FC Student: the win, Part 2

One of the other major thoughts that ran through our heads as we developed the end in mind is realizing that there isn’t an end to be in mind. The goal of ministry is not to do what you can while you have them, but to bond with them and teach them to be Christ followers even when they move away, or grow up out of your particular ministry environment.

Spiritual growth is a community undertaking. That’s what we try to strive for for adult small groups. Yet why what until then. The entire church community can be there long before they become adults to connect with them, speak influence when they don’t want to hear it from their parents, teach them how to serve, and teach them how to walk a life with Christ.

Statistics have been all over the place that highlight 75% or so of youth walk away from God and the church after they leave high school. Maybe that says a lot about why they are there in the first place. Maybe it’s not because they are in love with an amazing God. Maybe they’re there because their parents go there and that’s part of their life unconsciously. Maybe they are there because they enjoy the activities because we spend more time designing and planning activities than creating independent followers of God. Maybe because that’s just the facts of spiritual life, some seed is sown in good soil, but some are not. Jesus says in Matthew 7:14 that the gate is small and the road is narrow that leads to life, and that only few find it.

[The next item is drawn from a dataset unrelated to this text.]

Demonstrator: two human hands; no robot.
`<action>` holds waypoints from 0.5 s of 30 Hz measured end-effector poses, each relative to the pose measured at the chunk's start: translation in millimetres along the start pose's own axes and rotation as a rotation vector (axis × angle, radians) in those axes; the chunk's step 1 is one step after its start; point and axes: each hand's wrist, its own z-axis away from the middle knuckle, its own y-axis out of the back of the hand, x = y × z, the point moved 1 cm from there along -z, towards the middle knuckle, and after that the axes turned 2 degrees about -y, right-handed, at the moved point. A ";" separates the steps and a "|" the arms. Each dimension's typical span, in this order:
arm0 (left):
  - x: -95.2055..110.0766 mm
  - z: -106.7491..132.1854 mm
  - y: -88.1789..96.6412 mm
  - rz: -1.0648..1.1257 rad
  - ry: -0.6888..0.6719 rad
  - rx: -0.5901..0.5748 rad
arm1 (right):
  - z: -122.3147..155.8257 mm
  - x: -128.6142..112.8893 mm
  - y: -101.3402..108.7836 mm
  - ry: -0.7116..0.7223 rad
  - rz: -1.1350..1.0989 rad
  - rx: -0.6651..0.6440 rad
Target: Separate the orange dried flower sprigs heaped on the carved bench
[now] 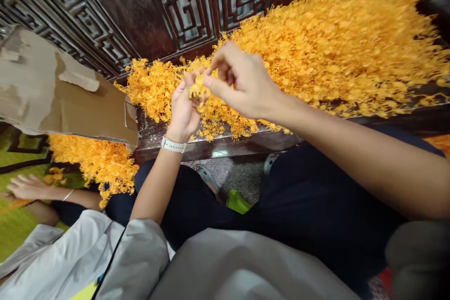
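My left hand (184,110), with a white watch band at its wrist, holds a small orange-yellow plastic flower piece (198,89) with thin curled prongs. From the right, my right hand (246,79) reaches over, its thumb and forefinger pinched at the edge of the same piece. Motion blurs the fingertips a little. Both hands are just above a dark wooden ledge (246,143). Behind and beneath them spreads a heap of similar orange pieces (337,47), thinner near my left hand and much higher to the right.
A torn cardboard box (94,103) stands at the left end of the ledge, with another orange heap (105,161) beyond it. A co-worker's hand (30,187) and grey sleeve show at lower left. A carved wooden panel (140,14) rises behind the heap.
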 end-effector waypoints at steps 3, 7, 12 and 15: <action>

We never really know who are those few who find it, but our job is to make as many as possible that come into our neighborhoods to love them and lead them into that growing relationship with Jesus Christ. Our student ministry will only be as successful as we make it as well as how successful our children’s ministries are as well as how successful our adult small groups are as well as how successful our parents are in taking their biblical role of training and teaching in righteousness right at home.